Performance Comparison

We assess the accuracy of each implemented covariance matrix by doing a general Monte Carlo procedure and comparing the estimated correlation matrices and volatilities to their true values. The details of the Monte Carlo procedure is as described in the working paper (Baumann \& Klymak 2021) We start by generating data exhibiting asynchronous price updates with microstructure noise. We do this two times, once for 4 assets and once for 16 assets. In each case and for each technique, the default estimation and regularisation settings are applied.
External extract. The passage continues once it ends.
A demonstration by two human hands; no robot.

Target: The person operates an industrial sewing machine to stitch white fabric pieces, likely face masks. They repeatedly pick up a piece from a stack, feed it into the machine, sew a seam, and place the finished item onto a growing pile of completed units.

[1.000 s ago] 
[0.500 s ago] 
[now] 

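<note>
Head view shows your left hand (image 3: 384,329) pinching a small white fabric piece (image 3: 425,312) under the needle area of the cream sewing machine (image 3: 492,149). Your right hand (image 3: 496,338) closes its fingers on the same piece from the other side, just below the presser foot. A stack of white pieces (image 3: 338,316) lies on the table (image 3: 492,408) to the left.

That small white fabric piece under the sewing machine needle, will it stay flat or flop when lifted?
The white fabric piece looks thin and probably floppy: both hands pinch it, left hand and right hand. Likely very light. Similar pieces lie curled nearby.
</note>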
We measure the accuracy of each algorithm by the mean absolute difference between the corresponding elements of the estimated and the true correlation matrices and volatilities. The results are presented below where each point gives the average accuracy from the 4 asset and the 16 asset Monte Carlo samples. The top panels show accuracy in estimating correlations while the bottom panels show accuracy in estimating volatilities. In each panel, the x axis shows how many ticks of data are used and the y axis shows the average (across 100 generated paths) mean absolute error for each estimated volatility and correlation.

Performance Comparison

We can see that the simple_covariance method generally performs poorly. While it does improve with more data, it is generally always outperformed by the other methods both in volatility and correlation estimation.

Looking at the more advanced methods, we can see that the number of ticks that we have is important in choosing a method and that no method is dominant in all situations. In correlation estimation, the best performing technique is the preaveraged_covariance method for a lower number of ticks, but this is overtaken by the spectral_covariance method for a higher number of ticks.

When we consider accuracy in estimating volatilities, the most effective technique appears to be the bnhls_covariance technique for when there are few ticks; however, this is again overtaken by the spectral_covariance when there is a large amount of data. Note that the spectral_covariance case failed to generate predictions in this case for 16 dimensions when it had less than 500 observations (on average) per asset.